Due to the forest on our property, calculating sun angles is critical data for selecting which trees would need to be cut down for solar access and which trees beyond that southerly triangle can live on into the future. I researched how to create a solar path chart for wherever you are located in the US. This provides an informative graphical chart that shows the sun’s angle above the horizon – and its east to west solar azimuth – throughout every hour of the day over a 6 month period from winter solstice (least/lowest sun) to summer solstice (most/highest sun).
First step easy option: Have your zip code
- Just know the zip code of your area of interest.
- Skip below to “Second step: Input your location data into solar chart program”.
Or First step more exact option: Determine your lat/long
To determine your location’s latitude and longitude, I recommend going to TopoZone (www.topozone.com). Once there, do the following steps:
- Click “View Maps” in upper left.
- Click on your state.
- Click on your county.
- Click on the type of area you’d like to locate. Click “Populated Places” if you want to hone in on a particular town.
- Scroll the list and click on your town name.
- A map will appear. to find your exact location, you can use different controls: use left/right/up/down arrows around the map, click Small/Medium/Large map size on the left navigation column to get a wider view, and/or change the “zoom” level by selecting a different scale under “View Scale” on the left navigation column.
- When you have your general area in the map view, then click on the exact location you want to get lat/long for. The map will re-center itself so that where you clicked is in the center.
- On the left navigation bar, under “Coordinate Format” click “DD.DDD”.

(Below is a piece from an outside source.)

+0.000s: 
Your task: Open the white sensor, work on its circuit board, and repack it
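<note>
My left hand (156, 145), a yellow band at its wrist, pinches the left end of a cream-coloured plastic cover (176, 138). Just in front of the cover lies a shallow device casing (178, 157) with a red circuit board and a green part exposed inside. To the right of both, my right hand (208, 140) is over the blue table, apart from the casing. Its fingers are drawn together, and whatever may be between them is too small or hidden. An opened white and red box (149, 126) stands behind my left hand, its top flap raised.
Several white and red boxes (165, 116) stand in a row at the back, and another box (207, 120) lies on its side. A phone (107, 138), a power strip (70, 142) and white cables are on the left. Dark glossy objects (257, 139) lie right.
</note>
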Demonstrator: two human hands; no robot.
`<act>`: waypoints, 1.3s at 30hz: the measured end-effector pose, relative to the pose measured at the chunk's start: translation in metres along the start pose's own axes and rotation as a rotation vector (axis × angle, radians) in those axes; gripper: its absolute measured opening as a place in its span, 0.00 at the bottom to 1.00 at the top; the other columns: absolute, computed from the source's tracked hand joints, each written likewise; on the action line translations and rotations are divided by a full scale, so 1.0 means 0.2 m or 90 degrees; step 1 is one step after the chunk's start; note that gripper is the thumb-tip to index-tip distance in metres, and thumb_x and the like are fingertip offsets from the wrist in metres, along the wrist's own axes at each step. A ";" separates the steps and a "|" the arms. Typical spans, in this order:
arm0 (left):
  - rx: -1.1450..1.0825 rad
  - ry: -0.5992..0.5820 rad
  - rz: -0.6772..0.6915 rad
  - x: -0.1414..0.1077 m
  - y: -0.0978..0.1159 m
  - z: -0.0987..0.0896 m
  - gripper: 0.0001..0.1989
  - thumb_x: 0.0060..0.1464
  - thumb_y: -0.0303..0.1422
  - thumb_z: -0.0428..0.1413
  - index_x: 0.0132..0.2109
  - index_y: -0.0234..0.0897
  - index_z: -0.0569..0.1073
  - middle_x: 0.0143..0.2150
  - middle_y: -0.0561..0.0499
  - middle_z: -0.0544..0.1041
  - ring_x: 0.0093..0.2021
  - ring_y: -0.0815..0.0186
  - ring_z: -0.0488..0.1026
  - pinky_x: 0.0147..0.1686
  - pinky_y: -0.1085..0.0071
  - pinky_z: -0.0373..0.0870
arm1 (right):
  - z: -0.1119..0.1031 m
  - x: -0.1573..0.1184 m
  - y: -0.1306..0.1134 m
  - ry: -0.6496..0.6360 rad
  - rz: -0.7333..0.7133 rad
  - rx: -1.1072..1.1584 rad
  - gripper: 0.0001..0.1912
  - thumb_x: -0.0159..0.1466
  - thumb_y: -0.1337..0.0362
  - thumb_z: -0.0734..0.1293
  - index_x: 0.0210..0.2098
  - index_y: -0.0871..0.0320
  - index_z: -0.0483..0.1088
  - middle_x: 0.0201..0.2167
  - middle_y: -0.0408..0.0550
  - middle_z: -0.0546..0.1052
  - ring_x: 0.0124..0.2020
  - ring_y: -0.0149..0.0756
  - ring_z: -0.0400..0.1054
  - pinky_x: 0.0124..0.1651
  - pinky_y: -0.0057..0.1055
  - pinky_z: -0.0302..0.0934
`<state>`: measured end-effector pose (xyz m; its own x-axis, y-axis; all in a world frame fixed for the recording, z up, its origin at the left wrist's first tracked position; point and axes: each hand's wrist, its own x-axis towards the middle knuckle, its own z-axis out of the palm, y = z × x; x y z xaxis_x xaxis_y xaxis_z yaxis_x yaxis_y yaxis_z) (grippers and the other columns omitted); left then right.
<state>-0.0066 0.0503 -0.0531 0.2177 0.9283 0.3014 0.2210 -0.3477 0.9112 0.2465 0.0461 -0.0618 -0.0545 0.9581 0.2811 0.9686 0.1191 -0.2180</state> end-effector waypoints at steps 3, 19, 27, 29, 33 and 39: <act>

- Near the top of the page (a few lines above the map) you will see the latitude and longitude coordinates for your location.
Second step: Input your location data into solar chart program
- Go to the University of Oregon’s Solar Radiation Monitoring Laboratory at solardat.uoregon.edu/SunChartProgram.html.
- Scroll to Step 1 on their web page.
- If using your zip code: Click the little button by “Look up location with” and type in your zip code.
- If instead using your lat/long: Copy your latitude number into the first box. Copy your longitude number into the second box (note that western hemisphere longitudes such as the US are represented with a negative number).
- Go to Step 2 on the page, and select your time zone.
- You can skip all the rest of the steps on the web page unless you want to fiddle with it. Note that in Step 5 you can add a title or comments to the chart (such as your name, address, location description, or such).
- Scroll to the bottom of the page and click the “Create chart” button.
- On the next page that appears, click the underlined “here” text to see the pdf version of your sun chart.
- You can then either save this chart as a pdf file or else print it out directly.
And there you have it, your own solar path chart!